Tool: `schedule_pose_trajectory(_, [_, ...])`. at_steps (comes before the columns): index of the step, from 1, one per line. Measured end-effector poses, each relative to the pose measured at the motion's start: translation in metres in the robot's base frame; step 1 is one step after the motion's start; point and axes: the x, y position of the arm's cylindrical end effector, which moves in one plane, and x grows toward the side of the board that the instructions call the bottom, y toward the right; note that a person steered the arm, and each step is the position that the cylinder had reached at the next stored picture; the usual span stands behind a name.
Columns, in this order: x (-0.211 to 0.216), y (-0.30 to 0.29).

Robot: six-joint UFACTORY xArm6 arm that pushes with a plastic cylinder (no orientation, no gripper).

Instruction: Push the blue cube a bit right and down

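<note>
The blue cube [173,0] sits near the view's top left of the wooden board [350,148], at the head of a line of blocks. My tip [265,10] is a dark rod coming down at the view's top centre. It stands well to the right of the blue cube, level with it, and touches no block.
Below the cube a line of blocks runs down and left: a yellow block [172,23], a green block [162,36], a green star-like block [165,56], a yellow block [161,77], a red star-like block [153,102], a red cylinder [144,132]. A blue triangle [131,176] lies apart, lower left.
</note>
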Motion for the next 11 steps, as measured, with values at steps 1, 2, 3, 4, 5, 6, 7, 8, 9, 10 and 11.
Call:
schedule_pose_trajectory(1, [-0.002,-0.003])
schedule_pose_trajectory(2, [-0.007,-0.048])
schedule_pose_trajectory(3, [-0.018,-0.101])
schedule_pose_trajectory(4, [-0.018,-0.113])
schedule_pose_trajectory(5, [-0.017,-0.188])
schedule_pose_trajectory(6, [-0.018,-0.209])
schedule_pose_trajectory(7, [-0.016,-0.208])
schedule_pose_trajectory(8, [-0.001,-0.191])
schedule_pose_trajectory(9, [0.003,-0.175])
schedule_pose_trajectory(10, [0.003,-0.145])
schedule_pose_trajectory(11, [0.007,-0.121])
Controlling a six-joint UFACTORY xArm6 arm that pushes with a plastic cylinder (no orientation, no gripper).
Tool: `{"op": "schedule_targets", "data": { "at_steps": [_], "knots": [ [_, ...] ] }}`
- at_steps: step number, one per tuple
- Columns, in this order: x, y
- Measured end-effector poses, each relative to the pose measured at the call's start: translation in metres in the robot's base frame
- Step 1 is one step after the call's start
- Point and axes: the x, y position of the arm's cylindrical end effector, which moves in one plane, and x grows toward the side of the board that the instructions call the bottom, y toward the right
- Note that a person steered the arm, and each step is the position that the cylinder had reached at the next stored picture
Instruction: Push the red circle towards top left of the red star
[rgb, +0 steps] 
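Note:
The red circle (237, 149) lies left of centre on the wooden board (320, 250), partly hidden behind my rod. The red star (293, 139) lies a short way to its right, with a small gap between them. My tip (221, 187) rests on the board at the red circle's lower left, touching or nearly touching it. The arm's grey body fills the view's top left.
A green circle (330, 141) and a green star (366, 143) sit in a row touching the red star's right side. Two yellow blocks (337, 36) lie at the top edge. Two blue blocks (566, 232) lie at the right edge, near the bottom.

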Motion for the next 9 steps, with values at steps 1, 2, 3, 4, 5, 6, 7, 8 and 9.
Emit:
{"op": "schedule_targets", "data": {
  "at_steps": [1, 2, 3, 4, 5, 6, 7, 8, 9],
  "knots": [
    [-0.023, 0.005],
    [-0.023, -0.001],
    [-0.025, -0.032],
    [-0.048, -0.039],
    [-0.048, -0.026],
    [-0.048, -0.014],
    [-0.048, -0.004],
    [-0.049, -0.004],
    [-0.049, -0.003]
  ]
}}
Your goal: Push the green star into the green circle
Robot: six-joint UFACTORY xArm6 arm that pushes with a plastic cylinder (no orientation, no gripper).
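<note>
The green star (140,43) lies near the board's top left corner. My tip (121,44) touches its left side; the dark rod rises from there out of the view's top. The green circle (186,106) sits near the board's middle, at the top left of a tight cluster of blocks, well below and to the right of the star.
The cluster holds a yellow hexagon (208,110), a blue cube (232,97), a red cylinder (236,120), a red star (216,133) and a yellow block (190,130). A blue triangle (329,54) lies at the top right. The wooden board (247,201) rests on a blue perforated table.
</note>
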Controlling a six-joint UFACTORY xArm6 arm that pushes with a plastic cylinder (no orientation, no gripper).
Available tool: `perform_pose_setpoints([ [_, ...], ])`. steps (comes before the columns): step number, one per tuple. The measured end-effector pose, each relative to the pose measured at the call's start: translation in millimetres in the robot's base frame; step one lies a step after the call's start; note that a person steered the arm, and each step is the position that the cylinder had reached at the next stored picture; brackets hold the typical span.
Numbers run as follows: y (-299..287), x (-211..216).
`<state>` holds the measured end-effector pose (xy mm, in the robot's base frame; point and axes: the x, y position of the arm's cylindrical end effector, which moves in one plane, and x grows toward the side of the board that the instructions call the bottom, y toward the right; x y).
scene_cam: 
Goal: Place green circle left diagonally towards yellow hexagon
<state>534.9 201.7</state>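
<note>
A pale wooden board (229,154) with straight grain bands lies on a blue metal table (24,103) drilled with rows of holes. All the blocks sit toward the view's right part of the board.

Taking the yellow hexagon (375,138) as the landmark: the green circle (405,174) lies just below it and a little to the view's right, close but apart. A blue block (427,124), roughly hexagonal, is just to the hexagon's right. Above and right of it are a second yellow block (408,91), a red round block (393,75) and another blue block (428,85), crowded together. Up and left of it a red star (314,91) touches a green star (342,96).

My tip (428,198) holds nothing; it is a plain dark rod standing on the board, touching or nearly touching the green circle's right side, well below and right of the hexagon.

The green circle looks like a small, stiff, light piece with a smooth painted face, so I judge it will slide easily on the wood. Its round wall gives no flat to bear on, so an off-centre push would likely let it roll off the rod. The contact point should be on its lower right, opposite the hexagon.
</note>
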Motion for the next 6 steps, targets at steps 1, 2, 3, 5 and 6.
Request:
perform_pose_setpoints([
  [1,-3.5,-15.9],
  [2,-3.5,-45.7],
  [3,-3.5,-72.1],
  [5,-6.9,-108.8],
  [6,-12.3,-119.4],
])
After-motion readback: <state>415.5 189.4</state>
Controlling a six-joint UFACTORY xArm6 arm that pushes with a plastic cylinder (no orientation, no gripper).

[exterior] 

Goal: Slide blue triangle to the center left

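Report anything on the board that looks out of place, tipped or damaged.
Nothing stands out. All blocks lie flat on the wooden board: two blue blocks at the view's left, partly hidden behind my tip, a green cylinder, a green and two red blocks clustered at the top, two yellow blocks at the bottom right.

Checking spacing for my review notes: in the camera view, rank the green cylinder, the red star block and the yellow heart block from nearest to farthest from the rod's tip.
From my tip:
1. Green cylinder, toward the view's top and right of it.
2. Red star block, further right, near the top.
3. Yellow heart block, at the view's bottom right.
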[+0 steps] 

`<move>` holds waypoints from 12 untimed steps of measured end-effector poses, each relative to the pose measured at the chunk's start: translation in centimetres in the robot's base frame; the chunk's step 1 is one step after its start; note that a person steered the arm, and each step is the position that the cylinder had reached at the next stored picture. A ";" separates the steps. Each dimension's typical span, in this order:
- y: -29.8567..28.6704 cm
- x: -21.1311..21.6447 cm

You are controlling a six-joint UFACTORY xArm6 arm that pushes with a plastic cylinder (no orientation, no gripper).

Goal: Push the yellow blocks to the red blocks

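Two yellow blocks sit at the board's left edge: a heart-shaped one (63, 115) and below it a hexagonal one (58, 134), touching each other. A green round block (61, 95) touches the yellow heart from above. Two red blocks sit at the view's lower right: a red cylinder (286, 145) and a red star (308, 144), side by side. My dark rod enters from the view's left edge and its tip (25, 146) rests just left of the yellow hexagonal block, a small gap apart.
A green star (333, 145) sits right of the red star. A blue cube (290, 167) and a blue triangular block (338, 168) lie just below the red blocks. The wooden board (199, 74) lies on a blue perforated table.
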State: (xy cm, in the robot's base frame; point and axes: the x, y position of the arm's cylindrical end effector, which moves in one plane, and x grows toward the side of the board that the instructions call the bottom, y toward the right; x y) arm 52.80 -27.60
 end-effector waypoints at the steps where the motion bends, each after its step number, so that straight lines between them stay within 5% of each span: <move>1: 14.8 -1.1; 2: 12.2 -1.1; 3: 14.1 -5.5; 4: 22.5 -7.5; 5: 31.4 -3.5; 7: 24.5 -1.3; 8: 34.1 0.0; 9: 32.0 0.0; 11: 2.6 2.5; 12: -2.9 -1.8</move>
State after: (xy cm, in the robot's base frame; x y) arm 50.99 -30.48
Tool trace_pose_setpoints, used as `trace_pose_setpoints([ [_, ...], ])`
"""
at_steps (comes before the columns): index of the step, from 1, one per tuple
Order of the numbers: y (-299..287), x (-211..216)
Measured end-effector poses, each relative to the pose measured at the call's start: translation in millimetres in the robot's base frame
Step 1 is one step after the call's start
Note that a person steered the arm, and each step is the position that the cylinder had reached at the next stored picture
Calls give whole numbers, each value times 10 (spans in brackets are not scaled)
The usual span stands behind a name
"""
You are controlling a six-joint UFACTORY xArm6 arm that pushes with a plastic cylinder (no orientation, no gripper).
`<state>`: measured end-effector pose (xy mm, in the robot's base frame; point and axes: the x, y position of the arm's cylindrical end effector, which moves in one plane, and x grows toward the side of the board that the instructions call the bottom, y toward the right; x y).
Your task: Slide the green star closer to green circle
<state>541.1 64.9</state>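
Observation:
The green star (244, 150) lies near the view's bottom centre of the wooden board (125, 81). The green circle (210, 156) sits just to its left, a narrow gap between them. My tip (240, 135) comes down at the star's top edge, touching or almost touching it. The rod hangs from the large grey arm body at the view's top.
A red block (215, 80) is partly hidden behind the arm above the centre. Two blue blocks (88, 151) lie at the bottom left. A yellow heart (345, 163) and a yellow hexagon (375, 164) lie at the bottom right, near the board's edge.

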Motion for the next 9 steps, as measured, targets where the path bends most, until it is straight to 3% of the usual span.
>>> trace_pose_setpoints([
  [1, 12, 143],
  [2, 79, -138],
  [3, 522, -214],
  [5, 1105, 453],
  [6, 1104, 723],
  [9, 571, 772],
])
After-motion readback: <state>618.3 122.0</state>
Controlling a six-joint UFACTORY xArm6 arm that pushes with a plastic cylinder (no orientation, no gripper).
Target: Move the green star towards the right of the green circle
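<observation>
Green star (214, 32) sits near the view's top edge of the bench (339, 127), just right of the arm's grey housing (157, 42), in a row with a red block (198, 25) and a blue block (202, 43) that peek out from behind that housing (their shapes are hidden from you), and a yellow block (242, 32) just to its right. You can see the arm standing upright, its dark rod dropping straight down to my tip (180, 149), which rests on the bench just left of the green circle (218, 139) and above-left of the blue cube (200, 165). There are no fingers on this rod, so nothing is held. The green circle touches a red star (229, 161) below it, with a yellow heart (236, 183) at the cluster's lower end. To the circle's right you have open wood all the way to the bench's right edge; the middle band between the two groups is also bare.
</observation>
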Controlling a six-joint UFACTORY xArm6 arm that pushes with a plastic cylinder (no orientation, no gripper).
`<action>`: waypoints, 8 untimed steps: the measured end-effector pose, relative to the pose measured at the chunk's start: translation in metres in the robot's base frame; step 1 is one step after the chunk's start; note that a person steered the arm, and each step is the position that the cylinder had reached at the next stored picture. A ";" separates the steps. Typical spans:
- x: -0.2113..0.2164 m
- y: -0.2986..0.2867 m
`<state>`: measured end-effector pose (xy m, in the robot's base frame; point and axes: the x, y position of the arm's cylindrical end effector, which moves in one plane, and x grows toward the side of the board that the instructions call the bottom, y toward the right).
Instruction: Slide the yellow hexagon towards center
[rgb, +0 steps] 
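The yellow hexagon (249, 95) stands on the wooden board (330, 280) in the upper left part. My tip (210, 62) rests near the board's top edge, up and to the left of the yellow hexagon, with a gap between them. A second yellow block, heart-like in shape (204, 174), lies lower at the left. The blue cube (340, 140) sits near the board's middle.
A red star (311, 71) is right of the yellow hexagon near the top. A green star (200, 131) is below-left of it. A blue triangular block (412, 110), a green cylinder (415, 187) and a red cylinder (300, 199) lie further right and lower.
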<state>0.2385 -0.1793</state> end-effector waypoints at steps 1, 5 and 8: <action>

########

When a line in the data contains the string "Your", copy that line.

Your goal: Push the green star into the green circle
Your task: Slide the green star closer to green circle

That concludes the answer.